13 Jul

The Deep Deep Sea


“Oh, bury me not in the deep, deep sea,” these words came faint and mournfully,
From the pallid lips of a youth who lay on his cabin couch from day to day,
He had wasted and pined till o’er his brow the death shade slowly passed, and now,
When the land of his fond loved home was nigh they had gathered around to see him die.

For in fancy we listened to well-known words, the free wild winds and the songs of the birds,
“I had thought of home, of cot and bower, and of scenery I loved in childhood’s hour,
I had ever hoped to be laid when I died in the church-yard there on the green hill-side,
By the home of my father my grave should be.
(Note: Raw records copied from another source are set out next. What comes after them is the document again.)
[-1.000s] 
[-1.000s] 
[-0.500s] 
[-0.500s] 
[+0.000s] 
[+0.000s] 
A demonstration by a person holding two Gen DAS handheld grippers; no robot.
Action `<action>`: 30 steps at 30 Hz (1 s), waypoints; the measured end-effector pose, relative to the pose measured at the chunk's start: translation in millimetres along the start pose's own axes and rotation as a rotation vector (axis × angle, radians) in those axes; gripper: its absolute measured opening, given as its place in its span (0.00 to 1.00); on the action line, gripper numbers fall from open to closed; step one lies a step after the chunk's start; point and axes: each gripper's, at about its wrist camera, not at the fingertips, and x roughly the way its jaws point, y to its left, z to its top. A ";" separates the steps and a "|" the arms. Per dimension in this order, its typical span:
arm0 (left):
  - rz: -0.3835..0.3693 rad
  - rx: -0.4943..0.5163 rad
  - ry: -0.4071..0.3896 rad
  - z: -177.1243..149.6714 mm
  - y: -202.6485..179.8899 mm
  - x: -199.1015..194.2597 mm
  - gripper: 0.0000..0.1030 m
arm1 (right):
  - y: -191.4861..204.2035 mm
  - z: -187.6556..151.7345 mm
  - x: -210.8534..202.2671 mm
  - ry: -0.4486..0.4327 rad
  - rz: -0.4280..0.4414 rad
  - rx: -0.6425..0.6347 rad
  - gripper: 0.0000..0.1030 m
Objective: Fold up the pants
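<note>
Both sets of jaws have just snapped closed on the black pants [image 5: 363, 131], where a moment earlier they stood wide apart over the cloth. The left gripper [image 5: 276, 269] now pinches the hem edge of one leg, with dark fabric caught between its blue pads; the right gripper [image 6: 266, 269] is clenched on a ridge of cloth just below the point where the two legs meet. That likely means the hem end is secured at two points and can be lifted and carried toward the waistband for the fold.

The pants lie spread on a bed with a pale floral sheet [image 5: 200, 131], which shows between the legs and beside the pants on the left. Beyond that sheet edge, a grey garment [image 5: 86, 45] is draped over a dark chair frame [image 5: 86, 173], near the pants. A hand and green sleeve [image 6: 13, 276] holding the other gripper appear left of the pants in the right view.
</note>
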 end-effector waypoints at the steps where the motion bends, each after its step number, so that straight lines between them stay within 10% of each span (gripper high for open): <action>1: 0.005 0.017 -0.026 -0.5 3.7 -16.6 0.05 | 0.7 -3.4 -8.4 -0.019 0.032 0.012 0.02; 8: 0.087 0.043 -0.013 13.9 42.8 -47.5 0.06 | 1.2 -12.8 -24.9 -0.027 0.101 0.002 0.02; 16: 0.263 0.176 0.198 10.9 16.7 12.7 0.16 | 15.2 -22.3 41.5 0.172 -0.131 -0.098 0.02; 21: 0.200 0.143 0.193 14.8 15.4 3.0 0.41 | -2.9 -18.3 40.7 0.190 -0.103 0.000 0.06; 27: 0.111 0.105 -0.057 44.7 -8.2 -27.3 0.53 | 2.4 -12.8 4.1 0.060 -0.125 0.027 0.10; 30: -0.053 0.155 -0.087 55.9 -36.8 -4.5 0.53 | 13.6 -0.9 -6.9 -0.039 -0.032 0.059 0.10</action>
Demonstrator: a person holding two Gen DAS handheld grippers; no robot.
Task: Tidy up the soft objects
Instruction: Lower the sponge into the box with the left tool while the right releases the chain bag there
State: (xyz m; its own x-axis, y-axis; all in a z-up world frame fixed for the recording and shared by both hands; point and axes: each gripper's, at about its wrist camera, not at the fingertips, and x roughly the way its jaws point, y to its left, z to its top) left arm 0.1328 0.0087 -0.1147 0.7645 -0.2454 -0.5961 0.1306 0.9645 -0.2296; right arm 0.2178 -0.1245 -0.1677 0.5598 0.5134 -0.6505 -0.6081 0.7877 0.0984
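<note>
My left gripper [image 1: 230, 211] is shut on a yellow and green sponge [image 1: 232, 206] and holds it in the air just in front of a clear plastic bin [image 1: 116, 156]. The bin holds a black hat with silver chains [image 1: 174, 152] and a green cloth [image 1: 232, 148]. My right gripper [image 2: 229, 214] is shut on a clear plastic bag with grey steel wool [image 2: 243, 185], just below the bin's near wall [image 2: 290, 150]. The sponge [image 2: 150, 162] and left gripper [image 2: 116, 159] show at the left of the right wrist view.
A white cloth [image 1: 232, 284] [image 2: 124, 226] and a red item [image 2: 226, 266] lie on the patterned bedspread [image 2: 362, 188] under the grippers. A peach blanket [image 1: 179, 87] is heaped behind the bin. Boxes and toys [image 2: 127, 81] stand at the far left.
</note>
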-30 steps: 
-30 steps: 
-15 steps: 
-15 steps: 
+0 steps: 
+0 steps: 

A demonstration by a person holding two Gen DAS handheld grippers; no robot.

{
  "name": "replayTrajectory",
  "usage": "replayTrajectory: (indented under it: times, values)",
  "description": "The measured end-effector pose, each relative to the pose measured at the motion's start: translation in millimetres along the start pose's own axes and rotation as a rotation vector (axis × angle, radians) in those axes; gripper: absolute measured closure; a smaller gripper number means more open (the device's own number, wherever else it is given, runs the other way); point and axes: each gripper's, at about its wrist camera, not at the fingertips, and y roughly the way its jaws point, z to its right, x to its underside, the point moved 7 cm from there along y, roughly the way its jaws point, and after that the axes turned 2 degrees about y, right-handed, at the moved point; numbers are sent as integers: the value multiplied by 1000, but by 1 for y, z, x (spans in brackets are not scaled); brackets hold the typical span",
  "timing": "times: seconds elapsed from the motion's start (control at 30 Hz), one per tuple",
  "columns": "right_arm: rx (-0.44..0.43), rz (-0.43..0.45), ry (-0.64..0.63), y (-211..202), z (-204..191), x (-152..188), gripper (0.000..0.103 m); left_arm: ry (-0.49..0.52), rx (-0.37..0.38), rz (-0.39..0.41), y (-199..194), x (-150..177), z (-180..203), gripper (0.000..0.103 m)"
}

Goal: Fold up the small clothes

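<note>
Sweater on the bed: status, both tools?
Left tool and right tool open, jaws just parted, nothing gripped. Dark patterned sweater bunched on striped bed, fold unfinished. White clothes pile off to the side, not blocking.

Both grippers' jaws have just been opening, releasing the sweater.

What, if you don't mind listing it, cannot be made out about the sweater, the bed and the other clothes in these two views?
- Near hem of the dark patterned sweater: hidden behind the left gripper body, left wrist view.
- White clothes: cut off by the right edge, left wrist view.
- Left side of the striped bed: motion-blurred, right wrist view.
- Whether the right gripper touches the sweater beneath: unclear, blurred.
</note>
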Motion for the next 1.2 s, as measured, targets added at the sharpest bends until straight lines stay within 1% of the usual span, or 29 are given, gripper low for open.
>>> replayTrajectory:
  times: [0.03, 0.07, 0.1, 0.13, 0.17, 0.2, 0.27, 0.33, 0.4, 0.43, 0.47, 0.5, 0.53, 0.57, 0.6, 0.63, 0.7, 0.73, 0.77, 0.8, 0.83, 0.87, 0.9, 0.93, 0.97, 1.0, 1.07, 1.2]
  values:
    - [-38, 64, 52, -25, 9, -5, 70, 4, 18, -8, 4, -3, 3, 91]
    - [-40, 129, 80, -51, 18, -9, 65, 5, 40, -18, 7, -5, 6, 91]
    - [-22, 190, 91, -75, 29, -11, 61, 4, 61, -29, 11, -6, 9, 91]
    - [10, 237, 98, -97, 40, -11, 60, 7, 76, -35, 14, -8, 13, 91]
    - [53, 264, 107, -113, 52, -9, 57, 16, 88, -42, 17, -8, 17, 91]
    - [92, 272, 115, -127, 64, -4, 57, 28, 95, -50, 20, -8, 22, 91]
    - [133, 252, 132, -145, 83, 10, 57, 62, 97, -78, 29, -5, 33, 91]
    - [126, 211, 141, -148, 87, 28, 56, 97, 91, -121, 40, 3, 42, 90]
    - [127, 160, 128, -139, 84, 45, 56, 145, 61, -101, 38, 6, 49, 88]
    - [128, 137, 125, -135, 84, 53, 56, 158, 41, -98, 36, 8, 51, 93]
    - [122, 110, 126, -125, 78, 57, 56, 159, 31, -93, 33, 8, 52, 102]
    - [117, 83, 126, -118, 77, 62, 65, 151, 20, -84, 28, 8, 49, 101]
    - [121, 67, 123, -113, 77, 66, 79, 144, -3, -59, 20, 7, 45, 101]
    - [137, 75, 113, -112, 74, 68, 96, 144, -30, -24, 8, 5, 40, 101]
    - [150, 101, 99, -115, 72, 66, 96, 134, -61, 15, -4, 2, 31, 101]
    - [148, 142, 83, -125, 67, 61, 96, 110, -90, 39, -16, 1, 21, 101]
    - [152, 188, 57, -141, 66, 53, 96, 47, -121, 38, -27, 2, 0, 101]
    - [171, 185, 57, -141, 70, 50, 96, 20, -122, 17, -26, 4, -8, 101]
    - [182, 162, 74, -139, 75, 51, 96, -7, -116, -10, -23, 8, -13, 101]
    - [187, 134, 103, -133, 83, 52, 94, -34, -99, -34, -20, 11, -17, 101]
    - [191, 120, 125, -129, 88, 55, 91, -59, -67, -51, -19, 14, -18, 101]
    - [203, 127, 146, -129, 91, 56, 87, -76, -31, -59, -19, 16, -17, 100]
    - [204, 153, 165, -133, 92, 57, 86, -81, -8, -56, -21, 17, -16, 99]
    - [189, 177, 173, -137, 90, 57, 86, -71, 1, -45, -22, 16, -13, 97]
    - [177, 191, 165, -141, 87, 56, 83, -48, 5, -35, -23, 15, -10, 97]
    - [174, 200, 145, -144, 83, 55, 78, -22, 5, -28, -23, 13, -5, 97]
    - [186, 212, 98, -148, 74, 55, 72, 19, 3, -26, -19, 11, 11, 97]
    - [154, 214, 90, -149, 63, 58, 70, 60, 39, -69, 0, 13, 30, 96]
Oh, bury me not in the deep, deep sea.”

“Let my death slumbers be where a father’s prayer and a sister’s tears will be blended there,
Oh, it will be sweet ere the heart-throb is o’er to know where its fountains will gush no more,
Let those it so fondly has yearned for to come and plant wild flowers of spring on my tomb,
Let me lie where my loved ones will weep o’er me, oh, bury me not in the deep, deep sea.”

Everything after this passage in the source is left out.